In retrospect, Trump also said he might not have used the phrase “truthful hyperbole” in his 1987 book “The Art of the Deal.” The phrase has trailed Trump in the 2016 campaign, as have questions about whether his penchant for exaggeration and tenuous relationship with some facts would be appropriate for a president.

“I think maybe if I had that phrase to do over again, I’d use the word ‘optimistic,’ perhaps. I would want to be very optimistic,” Trump said.

Trump displayed his signature bravado throughout much of the 30-minute interview with The Associated Press at his golf course in northern Virginia. He declined to name a single thing he’s said over the course of the campaign that he wished he could take back. He repeatedly referenced his dominant standing in preference polls and the enthusiasm of his crowds.

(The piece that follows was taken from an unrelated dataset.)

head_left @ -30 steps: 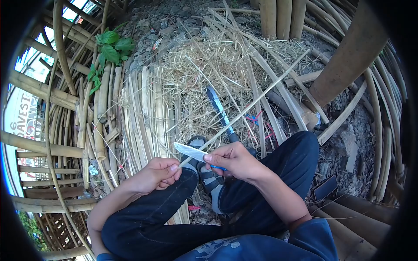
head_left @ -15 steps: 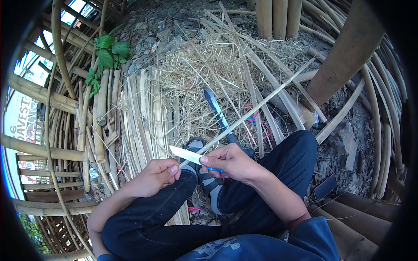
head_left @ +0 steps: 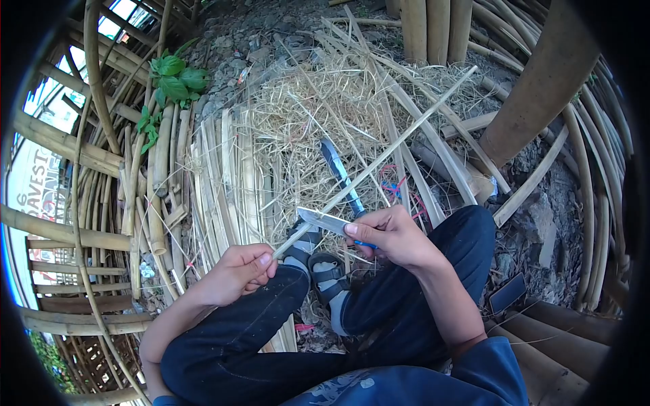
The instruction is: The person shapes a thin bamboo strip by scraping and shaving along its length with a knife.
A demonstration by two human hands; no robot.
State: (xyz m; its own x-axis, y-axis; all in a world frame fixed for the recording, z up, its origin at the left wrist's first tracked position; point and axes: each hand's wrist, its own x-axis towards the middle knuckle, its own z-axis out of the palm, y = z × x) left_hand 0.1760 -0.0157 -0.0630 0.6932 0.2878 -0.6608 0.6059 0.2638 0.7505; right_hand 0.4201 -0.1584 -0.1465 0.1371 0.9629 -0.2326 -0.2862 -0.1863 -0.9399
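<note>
A long thin bamboo strip (head_left: 399, 140) runs diagonally from my left hand (head_left: 242, 273) up to the upper right. The left fingers pinch its near end just above my knee. In my right hand (head_left: 395, 238) is a knife (head_left: 326, 221) with a pale blade and a blue handle mostly hidden by the fingers. Its blade lies across the strip, tip pointing to the upper left. Beyond the hands, a larger dark-bladed knife (head_left: 338, 169) rests on the shavings near my sandalled feet.
A heap of bamboo shavings (head_left: 311, 101) covers the ground ahead. Split bamboo slats (head_left: 223, 179) lie to its left. A thick bamboo pole (head_left: 535, 81) leans at the right, with a dark phone-like slab (head_left: 506, 293) below it. Bamboo lattice (head_left: 68, 233) stands at far left.
My right hand and the knife have moved up and to the right, along the strip and away from my left hand. The strip's far end has shifted up and slightly left.
</note>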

But the glimmers of self-reflection and self-awareness stood out. They offered a look at a side rarely seen at Trump’s rallies and television appearances.

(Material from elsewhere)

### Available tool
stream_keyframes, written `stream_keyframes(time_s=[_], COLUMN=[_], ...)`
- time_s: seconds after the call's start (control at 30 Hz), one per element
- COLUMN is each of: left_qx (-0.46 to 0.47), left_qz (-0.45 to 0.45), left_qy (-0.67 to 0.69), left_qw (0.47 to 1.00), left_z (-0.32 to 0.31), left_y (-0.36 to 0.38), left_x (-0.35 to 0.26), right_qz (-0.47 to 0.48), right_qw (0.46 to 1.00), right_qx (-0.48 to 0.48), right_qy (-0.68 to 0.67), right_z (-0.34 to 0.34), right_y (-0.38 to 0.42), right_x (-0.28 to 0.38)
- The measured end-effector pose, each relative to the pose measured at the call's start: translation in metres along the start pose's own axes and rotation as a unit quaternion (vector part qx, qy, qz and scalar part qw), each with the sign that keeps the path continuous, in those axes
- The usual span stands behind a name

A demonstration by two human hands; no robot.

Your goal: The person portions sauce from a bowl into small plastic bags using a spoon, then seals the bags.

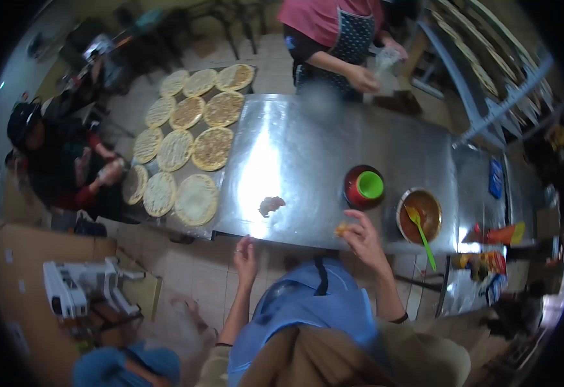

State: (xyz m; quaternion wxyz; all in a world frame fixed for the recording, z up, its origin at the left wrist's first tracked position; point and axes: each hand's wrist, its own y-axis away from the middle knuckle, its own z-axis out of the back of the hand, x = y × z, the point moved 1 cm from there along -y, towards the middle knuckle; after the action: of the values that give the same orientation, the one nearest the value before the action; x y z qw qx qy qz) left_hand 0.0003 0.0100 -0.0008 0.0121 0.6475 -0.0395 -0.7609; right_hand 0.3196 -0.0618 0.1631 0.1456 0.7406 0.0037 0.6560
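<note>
My right hand (363, 240) is closed on a small orange-brown piece (341, 229), just over the front edge of the metal table (307, 161). My left hand (246, 258) hangs in front of that edge, its fingers close together and what they hold, if anything, too small to make out. A reddish-brown lump (271, 206) lies on the table between and beyond my hands. Beyond my right hand is a dark red container with a green bowl (370, 185) on top. To its right, a metal bowl (431, 222) of reddish-brown sauce holds a yellow-green spatula (422, 237).
Round topped flatbreads (196, 199) lie in rows at the table's left end. One person (56, 155) works beside them; another (340, 51) stands across the table. A rack (482, 77) is at the back right. A blue packet (495, 178) lies on the right.
</note>
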Motion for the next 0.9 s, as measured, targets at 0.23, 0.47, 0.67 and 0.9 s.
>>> stream_keyframes(time_s=[0.23,0.47,0.67,0.9], left_qx=[0.012,0.043,0.031,0.074], left_qz=[0.051,0.112,0.107,0.091], left_qy=[0.045,0.051,-0.007,-0.098], left_qw=[0.998,0.991,0.994,0.988], left_z=[0.0,0.005,-0.001,-0.017], left_y=[-0.013,-0.02,-0.054,-0.114], left_x=[-0.009,-0.007,-0.005,0.035], right_qz=[0.029,0.037,0.0,-0.034], right_qw=[0.996,0.978,0.973,0.981], right_qx=[-0.083,-0.204,-0.23,-0.189], right_qy=[0.034,-0.013,0.004,0.003], right_z=[0.0,0.041,0.06,0.063], right_y=[0.015,0.041,0.046,0.034], right_x=[-0.005,-0.029,-0.04,-0.047])
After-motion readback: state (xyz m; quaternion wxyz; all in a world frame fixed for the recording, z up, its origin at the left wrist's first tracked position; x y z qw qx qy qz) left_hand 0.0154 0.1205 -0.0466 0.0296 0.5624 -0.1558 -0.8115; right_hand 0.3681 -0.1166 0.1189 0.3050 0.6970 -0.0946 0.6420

His political rise has set the party’s establishment on edge. Trump draws large and enthusiastic crowds to rallies and repeatedly says things viewed by some as offensive.

He also has developed a pattern of repeating falsehoods in speeches and interviews. Among them: There are 100 million unemployed workers in the United States, and President Barack Obama plans to allow 250,000 Syrian refugees into the country.

Trump outlined the concept of “truthful hyperbole” in “The Art of the Deal,” calling it “an innocent form of exaggeration — and very effective form of promotion.”

“People want to believe that something is the biggest and the greatest and the most spectacular,” he wrote.

Asked whether he would take the same approach as president, Trump suggested he would, but would recast it as less about stretching the truth and more about putting a positive spin on the circumstances.